For Balkan Roma, Hunger Is The First Curse Of Coronavirus
Inside a dark shack outside Albania's capital, 18-year-old Mirela tries to soothe her newborn with the only food she has: a can of powdered milk scrounged from a rubbish bin.
"But what to do after that?" the young mother asks, as she cradles her baby in the ramshackle home she shares with a dozen others on the outskirts of Tirana.
For Mirela and hundreds of thousands of other Roma living in slums across the Western Balkans, the first symptom of the coronavirus pandemic has been hunger.
Curfews and other lockdown measures have wiped out income for families who live hand-to-mouth, often by selling scraps of plastic and metal scavenged from bins.
Now that business is on hold, piles of waste are festering in Mirela's neighbourhood, shrouding it in a putrid odour.
"Everything is blocked, we don't have anywhere to sell (the recyclables) and for food we also have to go through the garbage to find something to eat, like pasta and rice," said 15-year-old Vanesa Lika, another teenage mother living in the shantytown in Breglumas.
The community of around 40 Roma are still going out daily to collect bottles and cans in hopes that business will soon resume -- even though they fear contamination from rummaging through other people's waste.
"We know that (the bottles) can carry the virus but there's nothing we can do," said Mirela's mother-in-law, Lindita Vogli.
"Poverty forces you to try everything."
While the virus infects rich and poor alike, its deadly march has exposed the globe's inequities, revealing how safety measures like social distancing, regular hand-washing and teleworking are privileges only some can enjoy.
In the Balkans, a long history of discrimination has spun Roma and other minorities into cycles of poverty, making them especially vulnerable to the virus and its economic shock.

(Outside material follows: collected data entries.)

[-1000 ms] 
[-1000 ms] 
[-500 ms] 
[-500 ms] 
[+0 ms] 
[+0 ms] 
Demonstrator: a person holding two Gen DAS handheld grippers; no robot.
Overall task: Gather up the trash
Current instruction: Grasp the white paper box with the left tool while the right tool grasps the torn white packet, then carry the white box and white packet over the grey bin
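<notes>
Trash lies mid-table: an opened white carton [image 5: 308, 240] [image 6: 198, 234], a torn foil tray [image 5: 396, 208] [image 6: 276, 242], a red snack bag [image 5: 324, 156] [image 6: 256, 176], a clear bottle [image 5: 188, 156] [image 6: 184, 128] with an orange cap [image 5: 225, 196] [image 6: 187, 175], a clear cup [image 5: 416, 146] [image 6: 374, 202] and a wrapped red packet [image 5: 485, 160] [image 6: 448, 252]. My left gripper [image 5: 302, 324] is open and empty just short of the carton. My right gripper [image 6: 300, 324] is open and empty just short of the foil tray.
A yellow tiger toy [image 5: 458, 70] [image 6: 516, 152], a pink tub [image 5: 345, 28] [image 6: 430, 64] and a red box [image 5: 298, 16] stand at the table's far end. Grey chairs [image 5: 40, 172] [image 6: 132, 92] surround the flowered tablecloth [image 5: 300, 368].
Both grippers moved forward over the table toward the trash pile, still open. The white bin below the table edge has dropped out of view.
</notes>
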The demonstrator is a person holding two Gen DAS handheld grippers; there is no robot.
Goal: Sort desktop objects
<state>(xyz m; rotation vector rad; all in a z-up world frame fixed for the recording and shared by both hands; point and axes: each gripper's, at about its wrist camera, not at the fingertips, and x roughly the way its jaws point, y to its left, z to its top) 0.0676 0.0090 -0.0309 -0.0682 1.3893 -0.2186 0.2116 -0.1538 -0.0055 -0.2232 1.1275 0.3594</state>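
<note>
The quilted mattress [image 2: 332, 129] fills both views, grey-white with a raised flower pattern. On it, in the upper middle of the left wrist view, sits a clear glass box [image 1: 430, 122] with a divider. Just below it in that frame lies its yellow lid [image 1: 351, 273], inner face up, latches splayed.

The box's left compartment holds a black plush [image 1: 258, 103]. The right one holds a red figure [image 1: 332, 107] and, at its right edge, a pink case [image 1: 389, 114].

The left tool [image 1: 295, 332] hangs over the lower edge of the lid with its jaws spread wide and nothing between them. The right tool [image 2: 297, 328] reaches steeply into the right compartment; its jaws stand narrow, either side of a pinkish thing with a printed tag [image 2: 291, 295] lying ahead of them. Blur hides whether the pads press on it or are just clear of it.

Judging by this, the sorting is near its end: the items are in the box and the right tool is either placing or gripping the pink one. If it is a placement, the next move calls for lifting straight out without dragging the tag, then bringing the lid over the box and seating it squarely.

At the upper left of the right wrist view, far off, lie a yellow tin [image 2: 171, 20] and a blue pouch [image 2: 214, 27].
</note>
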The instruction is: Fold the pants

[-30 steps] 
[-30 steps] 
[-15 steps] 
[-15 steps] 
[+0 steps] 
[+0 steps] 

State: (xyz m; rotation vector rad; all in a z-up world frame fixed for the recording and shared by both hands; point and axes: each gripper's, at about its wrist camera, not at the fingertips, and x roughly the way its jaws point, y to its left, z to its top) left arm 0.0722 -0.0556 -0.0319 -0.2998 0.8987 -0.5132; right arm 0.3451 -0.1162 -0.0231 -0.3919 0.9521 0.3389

With education gaps and prejudice closing off many job opportunities, the vast majority of Roma work informally, in waste sorting, as day labourers or in brass bands in the street.
Over the past month, these "grey zone" jobs and meagre wages have vanished.
In Suto Orizari, one of the region's largest Roma neighbourhoods outside the North Macedonia capital Skopje, the normally bustling market of cheap clothes and goods that sustains the community has gone dark.
"These people are at both health and humanitarian risk," said Dragan Gracanin, who leads an organisation for coordinating Roma initiatives in Serbia.
"If they are hungry they will be forced to get out and work, and therefore be exposed to infection."
The virus has killed more than 250 people and infected nearly 10,000 in the Western Balkans, one of Europe's poorest regions.
Although there are no reliable statistics, the World Bank estimates Roma could make up between 700,000 and 1.3 million of the region's population.
While responses to the virus have varied by country, in some places it has taken weeks for emergency food and hygienic aid to arrive in desperate Roma communities.
For the very poorest, even the most basic precautions -- such as hand-washing -- can be a struggle.
"We look in the garbage bins for cans or bottles of soap and we fill them with water to wash our hands," Lika told AFP, as she tried to calm a coughing baby.
Less than half of Roma in Albania have piped water at home, according to a UN survey.
In Serbia, one of the more developed countries in the Balkans, more than 5,300 Roma families have reported a lack of access to clean drinking water, while two thirds of homes are not connected to a sewerage system.
Faced with coronavirus concerns, local authorities in Serbia have only recently organised the installation of water tanks in the worst-off neighbourhoods after urgent calls from activists.
Many Roma communities are also cramped and crowded, making social distancing all but impossible.
"How can someone self-isolate if he is squatting in a two-room shack with 12 other members of his family?" asked Bashkim Ibishi, who leads the NGO Advancing Together, which works with Roma and other marginalised groups in Kosovo.
Outside Montenegro's capital, Podgorica, one Roma father of 10 recently tested positive for COVID-19 and was taken to hospital.
Police are now guarding the community around the clock, while hundreds of families inside are subsisting on a daily ration of two loaves of bread and two litres of yoghurt provided by the Red Cross.
They have also received some other aid packages of flour, canned food, cabbage and hygiene products, all of which are thinly spread across large families.
"I am grateful for any aid, but two loaves of bread and two litres of yoghurt is not enough," said Sahu Sefani, a 41-year-old father of seven.
Like most of his neighbours, Sefani used to eke out a living by reselling recyclables or other goods picked out from the city's garbage.
Robbed of that income, debts have piled up, with some families unable to pay water and electricity bills until the state recently stepped in.
But should the virus extend its reach, there is concern about how a lifetime of deprivation, plus barriers to medical care, have weakened the overall health and immunity of those on society's bottom rung.
"If you don't have sufficient means to provide for your family," it means "less vitamins, less everything" on the kitchen table, said Ibishi.
"And this makes you more vulnerable."